PROBLEM DESCRIPTION -
Write out the data that follows. Keep every character unchanged.

INFORMATION PROVIDED -
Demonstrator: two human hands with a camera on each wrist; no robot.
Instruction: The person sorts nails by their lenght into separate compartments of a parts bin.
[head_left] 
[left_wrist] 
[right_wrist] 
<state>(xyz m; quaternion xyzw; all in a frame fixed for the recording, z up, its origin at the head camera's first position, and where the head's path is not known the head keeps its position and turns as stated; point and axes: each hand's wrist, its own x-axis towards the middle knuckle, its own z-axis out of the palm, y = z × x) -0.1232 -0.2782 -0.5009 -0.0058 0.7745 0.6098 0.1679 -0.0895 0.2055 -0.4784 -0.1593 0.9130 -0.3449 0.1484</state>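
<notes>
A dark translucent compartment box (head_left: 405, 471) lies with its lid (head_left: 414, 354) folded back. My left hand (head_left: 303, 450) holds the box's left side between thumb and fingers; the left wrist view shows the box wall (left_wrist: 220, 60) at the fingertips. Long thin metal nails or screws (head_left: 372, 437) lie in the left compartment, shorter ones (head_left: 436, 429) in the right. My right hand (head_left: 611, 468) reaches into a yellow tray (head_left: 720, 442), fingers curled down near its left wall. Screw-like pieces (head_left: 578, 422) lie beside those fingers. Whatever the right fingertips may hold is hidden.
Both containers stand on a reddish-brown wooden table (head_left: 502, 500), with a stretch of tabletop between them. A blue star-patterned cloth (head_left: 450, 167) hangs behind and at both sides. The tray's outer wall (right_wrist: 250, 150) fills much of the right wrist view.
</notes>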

WORKED SOLUTION -
Demonstrator: two human hands with a camera on each wrist; no robot.
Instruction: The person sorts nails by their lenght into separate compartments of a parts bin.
[head_left] 
[left_wrist] 
[right_wrist] 
<state>(xyz m; quaternion xyzw; all in a frame fixed for the recording, z up, its origin at the head camera's first position, and where the head's path is not known the head keeps its position and turns as stated; point and axes: each hand's wrist, its own x-axis towards the middle knuckle, its own z-axis out of the palm, y = z × x) -0.1232 -0.2782 -0.5009 -0.0058 0.7745 0.6098 0.1679 -0.0895 0.2055 -0.4784 -0.1593 0.9130 -0.3449 0.1484</state>
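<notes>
A dark translucent compartment box (head_left: 405, 471) lies with its lid (head_left: 414, 354) folded back. My left hand (head_left: 303, 450) holds the box's left side between thumb and fingers; the left wrist view shows the box wall (left_wrist: 220, 60) at the fingertips. Long thin metal nails or screws (head_left: 372, 437) lie in the left compartment, shorter ones (head_left: 436, 429) in the right. My right hand (head_left: 611, 468) reaches into a yellow tray (head_left: 720, 442), fingers curled down near its left wall. Screw-like pieces (head_left: 578, 422) lie beside those fingers. Whatever the right fingertips may hold is hidden.
Both containers stand on a reddish-brown wooden table (head_left: 502, 500), with a stretch of tabletop between them. A blue star-patterned cloth (head_left: 450, 167) hangs behind and at both sides. The tray's outer wall (right_wrist: 250, 150) fills much of the right wrist view.
</notes>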

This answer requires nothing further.